Уже вечером он получил информацию, ознакомился и сидел, раздумывая — позвонить министру здравоохранения области или нет? Тот позвонил сам.
— Здравствуй, Алексей — Кириенко беспокоит. Как настроение, здоровье?
— Здравствуй Аркадий, все нормально, у тебя как?
— Тоже вроде бы ничего. Врач у меня один в деревне объявился…
— Сибирцев что ли? — перебил его генерал.
— Ты уже в курсе? — спросил удивленно Кириенко.
— А как же — работа у меня такая, — ответил довольно Обухов.
— И что думаешь?
— Что думаю? Это уж извини, по моему ведомству он чист, как стеклышко, — ответил генерал.
— Да-а… мы тут как раз собирались… обсуждали. Как ты считаешь, Алексей, правда он так оперирует?
— Аркадий, ты ничего не попутал? Врач задает вопрос полицейскому об операциях. Но одно могу сказать тебе уверенно — Сибирцев не одну сотню больных вылечил, каких вы называете неоперабельными и неизлечимыми.
— Я думаю его на аттестационную комиссию вызвать и посмотреть, что он в реалиях может. Как ты считаешь? Я к тебе, как к товарищу обращаюсь, а не как к начальнику УМВД.

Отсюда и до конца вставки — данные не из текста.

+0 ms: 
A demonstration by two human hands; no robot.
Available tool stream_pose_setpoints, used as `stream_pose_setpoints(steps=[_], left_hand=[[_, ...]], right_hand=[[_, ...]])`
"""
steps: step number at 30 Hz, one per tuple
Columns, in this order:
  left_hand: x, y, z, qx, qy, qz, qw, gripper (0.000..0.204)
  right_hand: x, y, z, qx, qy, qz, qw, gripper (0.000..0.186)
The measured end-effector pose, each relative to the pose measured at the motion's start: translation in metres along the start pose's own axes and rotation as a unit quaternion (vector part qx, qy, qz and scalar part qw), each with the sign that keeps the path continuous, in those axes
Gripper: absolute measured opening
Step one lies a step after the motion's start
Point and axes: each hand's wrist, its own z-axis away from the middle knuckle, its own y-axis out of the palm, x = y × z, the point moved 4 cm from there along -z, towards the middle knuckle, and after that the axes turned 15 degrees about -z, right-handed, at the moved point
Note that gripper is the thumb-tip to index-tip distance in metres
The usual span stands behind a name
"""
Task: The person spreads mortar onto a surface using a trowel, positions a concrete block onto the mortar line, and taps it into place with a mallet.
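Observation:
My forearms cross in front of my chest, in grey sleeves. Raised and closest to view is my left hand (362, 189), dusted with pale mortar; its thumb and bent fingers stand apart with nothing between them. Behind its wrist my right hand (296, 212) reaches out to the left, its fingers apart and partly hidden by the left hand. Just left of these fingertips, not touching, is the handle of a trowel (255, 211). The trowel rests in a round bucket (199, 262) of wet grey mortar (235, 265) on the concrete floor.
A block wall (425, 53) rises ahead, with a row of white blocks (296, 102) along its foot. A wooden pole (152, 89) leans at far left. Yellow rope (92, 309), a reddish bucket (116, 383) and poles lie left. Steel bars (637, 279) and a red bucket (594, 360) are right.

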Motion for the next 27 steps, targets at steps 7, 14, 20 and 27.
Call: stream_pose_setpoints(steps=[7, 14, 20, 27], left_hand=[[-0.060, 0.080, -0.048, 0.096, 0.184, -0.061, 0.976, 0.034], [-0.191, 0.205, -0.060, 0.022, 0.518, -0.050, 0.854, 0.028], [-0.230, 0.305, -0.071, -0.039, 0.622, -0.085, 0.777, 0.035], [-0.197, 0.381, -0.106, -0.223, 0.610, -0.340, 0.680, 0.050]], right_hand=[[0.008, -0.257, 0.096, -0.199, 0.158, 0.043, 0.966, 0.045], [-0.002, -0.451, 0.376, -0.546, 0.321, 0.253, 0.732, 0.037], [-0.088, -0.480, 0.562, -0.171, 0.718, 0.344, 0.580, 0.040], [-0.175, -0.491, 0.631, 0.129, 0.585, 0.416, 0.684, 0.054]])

— Как к товарищу… Какой у тебя повод, Аркадий, его аттестовать? Он же никого не зарезал на операции. С его энергетическим скальпелем и шовным материалом твои профессора все равно не разберутся. Он хирург, у него красный диплом. Повод, конечно, можно найти, например, категорию ему присвоить внеочередную. Но ты лучше не бойся задницу свою растрясти и съезди к нему сам. И не с комиссией, а поговорить по-человечески. Будешь ему помогать — будет тебе почет и слава. Таких людей беречь нужно, на Западе его никто аттестовать не станет, а дадут лучшую клинику и виллу с кораблями. Вот так вот, дорогой мой доктор.
— Что-то ты сильно за него ратуешь, Алексей, — недоверчиво произнес Кириенко.

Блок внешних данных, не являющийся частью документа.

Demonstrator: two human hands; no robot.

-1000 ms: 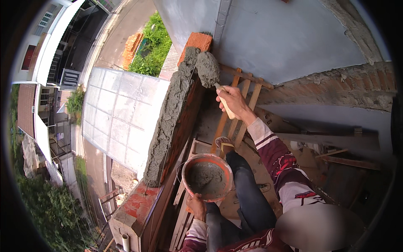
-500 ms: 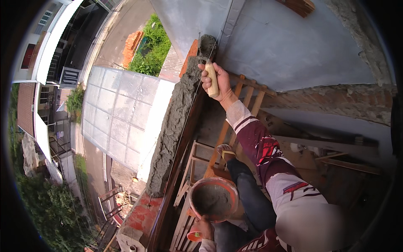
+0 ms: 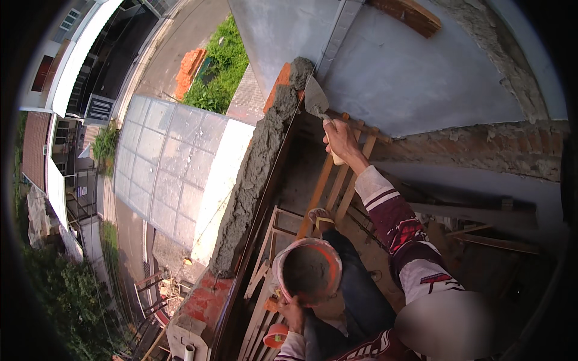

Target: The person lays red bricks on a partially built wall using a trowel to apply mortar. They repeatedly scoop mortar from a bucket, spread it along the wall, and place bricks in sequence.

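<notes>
My right hand (image 3: 341,138) grips the wooden handle of a trowel (image 3: 316,96). Its mostly bare blade is beside a lump of wet mortar (image 3: 301,73) at the far end of the brick wall (image 3: 206,299). A rough bed of mortar (image 3: 248,180) runs along the wall's top, with red brick (image 3: 277,81) showing at the far end and a thin string stretched alongside. My left hand (image 3: 292,311) holds the rim of a round bucket (image 3: 336,268) containing grey mortar, over my legs.
Wooden slatted staging (image 3: 346,174) and boards lie below on the right, beside grey plastered walls (image 3: 421,72). A small orange container (image 3: 276,336) is near my left hand. Beyond the wall's left drop are a translucent roof (image 3: 162,162), a road, plants and stacked bricks (image 3: 189,69).
The trowel carried a mortar lump to the wall's far end. That lump now sits there, and my right hand has drawn slightly back right with the blade mostly bare.
</notes>
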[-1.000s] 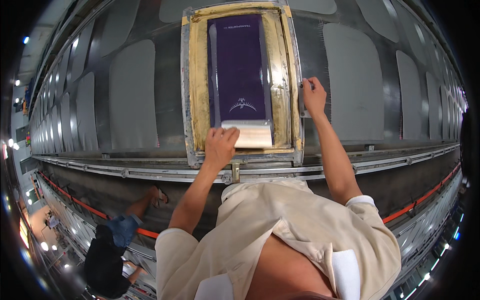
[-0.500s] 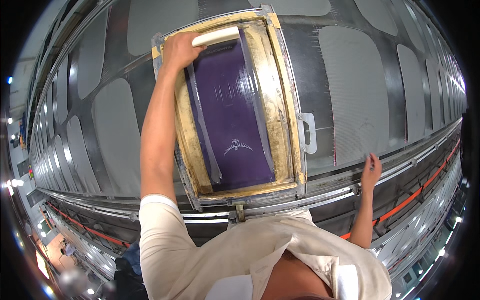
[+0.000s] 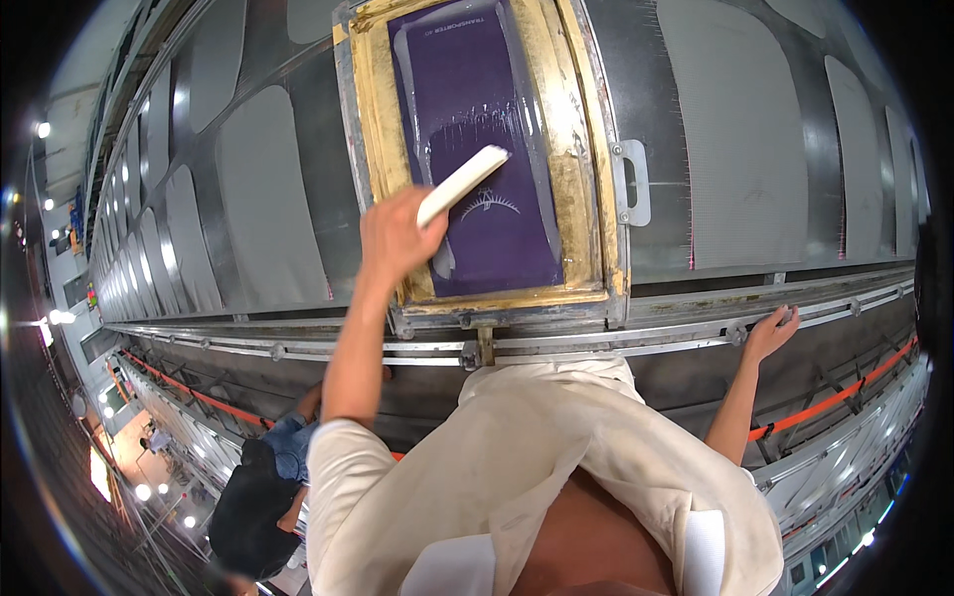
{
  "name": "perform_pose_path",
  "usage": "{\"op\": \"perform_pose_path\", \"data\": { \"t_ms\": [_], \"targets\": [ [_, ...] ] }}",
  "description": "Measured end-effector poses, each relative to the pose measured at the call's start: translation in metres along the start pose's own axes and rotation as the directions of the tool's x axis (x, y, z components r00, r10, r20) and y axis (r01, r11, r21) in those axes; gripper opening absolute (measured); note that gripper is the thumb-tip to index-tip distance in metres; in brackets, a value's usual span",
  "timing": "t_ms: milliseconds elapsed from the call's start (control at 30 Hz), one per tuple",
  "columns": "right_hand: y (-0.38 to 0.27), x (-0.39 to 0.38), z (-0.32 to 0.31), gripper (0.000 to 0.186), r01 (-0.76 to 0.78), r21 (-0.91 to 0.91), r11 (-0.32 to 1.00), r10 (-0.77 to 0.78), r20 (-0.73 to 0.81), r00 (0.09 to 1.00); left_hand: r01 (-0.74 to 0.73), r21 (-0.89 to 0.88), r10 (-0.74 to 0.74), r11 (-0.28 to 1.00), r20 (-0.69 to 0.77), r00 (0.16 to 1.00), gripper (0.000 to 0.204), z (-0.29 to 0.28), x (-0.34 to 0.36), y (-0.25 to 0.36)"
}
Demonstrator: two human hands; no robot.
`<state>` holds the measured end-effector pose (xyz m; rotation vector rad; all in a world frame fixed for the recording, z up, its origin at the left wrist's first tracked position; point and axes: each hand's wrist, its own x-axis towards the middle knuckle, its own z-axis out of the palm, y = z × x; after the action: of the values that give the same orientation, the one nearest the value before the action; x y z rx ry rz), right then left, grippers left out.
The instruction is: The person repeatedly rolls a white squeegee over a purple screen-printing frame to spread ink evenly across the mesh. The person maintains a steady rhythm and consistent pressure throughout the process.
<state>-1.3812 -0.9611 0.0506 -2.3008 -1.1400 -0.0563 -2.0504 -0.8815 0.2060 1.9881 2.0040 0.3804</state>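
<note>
Gripping one end of a white squeegee (image 3: 462, 185), the left hand (image 3: 396, 238) is closed around it, the blade lying tilted across the purple screen (image 3: 475, 149) inside the yellowed frame (image 3: 581, 159). Right of that frame, the right hand (image 3: 770, 333) rests open-fingered on the metal rail (image 3: 676, 333).

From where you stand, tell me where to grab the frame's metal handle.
Grip the handle by its upright outer bar, coming from the frame's right side. It is a loop standing out from that edge, and the right hand on the rail is nearest.
</note>
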Motion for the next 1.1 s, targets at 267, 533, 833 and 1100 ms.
{"op": "perform_pose_path", "data": {
  "t_ms": [267,533,833,1100],
  "targets": [
    [0.032,0.025,0.025,0.06,-0.175,-0.051,0.983,0.172,-0.063,0.983,0.652,-0.103,-0.658,0.751,-0.187,0.729,0.029,0.017,-0.11,0.027],
    [0.013,0.02,0.021,0.064,-0.188,0.043,0.981,0.189,-0.02,0.982,0.602,0.003,-0.589,0.799,-0.206,0.782,0.03,0.054,-0.086,0.083],
    [0.01,0.015,0.021,0.069,-0.183,0.068,0.981,0.187,-0.048,0.981,-0.452,0.209,0.415,0.867,0.199,0.888,0.046,-0.001,-0.005,0.047],
    [0.008,0.016,0.021,0.067,-0.143,0.122,0.982,0.153,-0.079,0.985,-0.734,-0.026,0.69,0.679,0.364,0.625,0.049,0.023,0.046,0.08]
  ]
}}
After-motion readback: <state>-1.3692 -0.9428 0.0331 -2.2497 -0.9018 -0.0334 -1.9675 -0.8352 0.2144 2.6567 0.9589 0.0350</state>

— Но ты же сам ко мне обратился, как к товарищу. Мне, полицейскому, твой доктор Сибирцев может принести только проблемы и ничего более.
— Это почему же?
— Аркадий, неужели ты не понимаешь, что как только он прозвучит в эфире, так и попрут сюда толпы больных людей и журналистов. А массовое скопление богатых людей повышает уровень преступности. Этот Североянск и Пороги — тоже моя территория, как и твоя.
— Спасибо, Алексей за совет.
Кириенко положил трубку и стал рассуждать. Обухов явно на стороне Сибирцева, но почему, если тот ему только одни проблемы доставит? Нет, здесь что-то не так. Ну конечно же, связи. Не только простой люд поедет, но и важные персоны. А я и не допер сразу, дурак старый. И персоны эти на стороне Сибирцева все будут, они любого из нас в порошок сотрут, если что не так.